Temos aí um bom motivo para nos perguntarmos – com a ressalva de que não tenho intenção de fazer análise minuciosa dos meandros processuais do caso – se os réus foram condenados e essa era a principal pretensão, importa discutir se o fato de Marielle ser uma mulher negra lésbica foi ou não levado em conta?
Será mesmo indiferente ou até melhor, como declarou o Ministério Público em sua sustentação oral, que o Conselho de Sentença estivesse composto por sete jurados de “pele clara” e de “meia idade”?
Também em razão das normas processuais em vigor, não saberemos em detalhes a motivação dos contornos do veredito. Contudo, o silêncio sobre o racismo dialoga com a indignação seletiva da consciência negra que vai lá atravessar o Atlântico e não tem olhos de ver a crueza da desigualdade racial no elevador de serviço.
Deixar de considerar o Judiciário como locus privilegiado para o debate racial é abrir mão de tensionar uma estrutura que, ancorada na suposta imparcialidade, vem sendo sinônimo de perpetuação de opressões, que deixam ainda mais à margem a população negra. Nessa linha, é necessária e oportuna a leitura de Kilomba – enquanto o homem branco pode se afirmar como pessoa e a mulher branca apenas como mulher, a mulher negra precisa se identificar como uma mulher negra. A negação disso equivale a se manter continuamente indiferente às desvantagens que subjugam a condição feminina negra.
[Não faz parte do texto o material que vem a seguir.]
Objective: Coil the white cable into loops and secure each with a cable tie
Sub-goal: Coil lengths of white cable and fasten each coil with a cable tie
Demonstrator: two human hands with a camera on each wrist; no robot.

Sobre Esperança Garcia, não há consenso sobre os desdobramentos que sua petição alcançou. Sobre Marielle Franco, é certo que a sentença juridicamente selou a pena dos executores do homicídio. Apesar disso, nesses dois casos, não sabemos qual o peso que o recorte racial assumiu. Gênero e raça foram esvaziados, ainda que condicionem relações sociais, de trabalho, acesso à renda e mesmo direitos.
Na linha do tecnicismo, casos paradigmáticos servem como precedentes para situações semelhantes. Se considerarmos a perspectiva do coletivo, essa construção pode gerar benefícios para a sociedade, na medida em que estabelece leituras que podem vir a ser utilizadas como balizas futuras. Temos o aumento da segurança jurídica que, a longo prazo, pode contribuir para um sistema de justiça que mais se aproxime da realidade que regula.
Lívia Sant’Anna e Chiara Ramos defendem uma outra representação imagética da justiça. Ao invés da deusa Thêmis, mulher branca, figura imparcial, de olhos vendados, segurando espada e a balança, entendem que a imagem que melhor traduz a justiça é a de uma mulher negra, de cabelos crespos, olhar altivo e olhos bem abertos, com a espada em riste, para assegurar o enfrentamento de todas formas de opressão e com a balança, que garante o equilíbrio nessa trajetória.
Para corrigirmos desigualdades, é certo que precisamos reconhecê-las como tal. A técnica jurídica resolve uma parte do problema. Por isso é incontornável que o Judiciário esteja atento à racialização das demandas e que as normas que lhe dão sustentação estejam em harmonia com essa perspectiva.